Льюису было двадцать шесть — темноволосый, сухощавый и бесконечно обаятельный мужчина. Он очень смешно пародировал известных людей, но когда он дошел до своих лучших пародий на Джеймса Джойса, ему пришлось объяснять нам что к чему. Мы несколько раз мельком видели Джойса на улицах Монпарнаса, аккуратно причесанного, в очках без оправы и в бесформенном пиджаке, но никогда не слышали, как он разговаривает.



— Он говорит, — настаивал Льюис, — но только по принуждению. Рассказывают, что у него сотни детей.

— Я видела двух девочек, — сказала я.

— Две или двести — в Париже это одно и то же, правда? Если верить слухам, ему трудно их прокормить, но если зайти в «Мишо» в пять часов, можно увидеть, как семейство пожирает устриц корзинами.

— Все говорят, что «Улисс» великое произведение, — сказал Эрнест. — Я прочитал несколько глав в серийных выпусках. Не то, к чему я привык, но, скажу вам, это серьезная литература.

— Роман потрясающий, — поддержал Льюис. — Если верить Паунду, Джойс изменит все. Вы были в студии Паунда?

— Скоро наведаемся, — сказал Эрнест, хотя он еще не отправил Паунду рекомендательное письмо.

— Обязательно зайдите, старина. Не каждый может вынести Паунда, но познакомиться с ним необходимо.

— А какие трудности в общении с ним? — спросила я.

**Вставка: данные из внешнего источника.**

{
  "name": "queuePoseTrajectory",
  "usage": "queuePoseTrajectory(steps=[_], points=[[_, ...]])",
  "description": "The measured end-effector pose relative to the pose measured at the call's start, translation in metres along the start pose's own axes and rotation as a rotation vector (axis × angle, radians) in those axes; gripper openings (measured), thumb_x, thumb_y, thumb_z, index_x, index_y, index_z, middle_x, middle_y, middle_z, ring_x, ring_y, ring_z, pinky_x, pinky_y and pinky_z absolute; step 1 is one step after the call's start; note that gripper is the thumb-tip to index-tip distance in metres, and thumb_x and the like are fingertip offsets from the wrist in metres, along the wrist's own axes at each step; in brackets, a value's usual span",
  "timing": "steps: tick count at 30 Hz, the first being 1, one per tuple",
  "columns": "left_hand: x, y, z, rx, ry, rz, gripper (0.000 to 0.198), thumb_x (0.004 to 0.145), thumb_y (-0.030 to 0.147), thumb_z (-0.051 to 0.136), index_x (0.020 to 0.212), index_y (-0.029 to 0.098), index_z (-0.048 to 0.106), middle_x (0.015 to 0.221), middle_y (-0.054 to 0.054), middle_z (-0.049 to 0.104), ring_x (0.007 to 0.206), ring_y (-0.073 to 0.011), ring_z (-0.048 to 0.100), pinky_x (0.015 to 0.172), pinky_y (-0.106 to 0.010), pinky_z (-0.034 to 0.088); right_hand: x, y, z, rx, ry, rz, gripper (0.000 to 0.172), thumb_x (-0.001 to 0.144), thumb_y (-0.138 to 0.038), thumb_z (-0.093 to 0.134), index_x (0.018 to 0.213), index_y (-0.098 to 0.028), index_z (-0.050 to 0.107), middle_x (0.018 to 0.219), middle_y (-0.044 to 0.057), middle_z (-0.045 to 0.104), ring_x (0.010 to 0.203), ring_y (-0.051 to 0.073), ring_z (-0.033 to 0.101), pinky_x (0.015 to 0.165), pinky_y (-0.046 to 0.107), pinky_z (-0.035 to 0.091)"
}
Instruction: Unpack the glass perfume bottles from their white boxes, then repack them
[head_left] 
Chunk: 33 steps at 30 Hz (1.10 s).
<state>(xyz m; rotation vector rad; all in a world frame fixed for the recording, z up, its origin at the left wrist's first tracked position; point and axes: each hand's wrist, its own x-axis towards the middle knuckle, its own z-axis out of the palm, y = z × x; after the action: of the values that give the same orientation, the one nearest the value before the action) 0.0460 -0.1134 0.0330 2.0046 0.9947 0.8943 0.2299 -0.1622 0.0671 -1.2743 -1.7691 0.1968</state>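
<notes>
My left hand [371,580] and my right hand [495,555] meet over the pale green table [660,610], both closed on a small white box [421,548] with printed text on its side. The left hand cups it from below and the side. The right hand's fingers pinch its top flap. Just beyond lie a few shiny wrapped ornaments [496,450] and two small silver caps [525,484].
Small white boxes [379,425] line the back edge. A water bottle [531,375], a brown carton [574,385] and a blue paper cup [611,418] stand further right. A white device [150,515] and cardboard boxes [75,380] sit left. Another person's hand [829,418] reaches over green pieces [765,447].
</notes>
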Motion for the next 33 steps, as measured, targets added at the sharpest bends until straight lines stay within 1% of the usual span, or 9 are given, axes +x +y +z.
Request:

— Трудность — он сам, — рассмеялся Льюис. — Познакомьтесь — увидите. Если Джойс — типичный тишайший профессор в поношенном пиджаке и с тростью, то Паунд — дьявол, самоуверенный и помешанный на разговорах об искусстве и литературе.

— Я знаком с дьяволом, — заявил Эрнест, опустошая бокал вина, — но ему наплевать на искусство.

К концу вечера мы, основательно поднабравшись, пришли к нам, и Эрнест пытался заставить Льюиса боксировать с ним.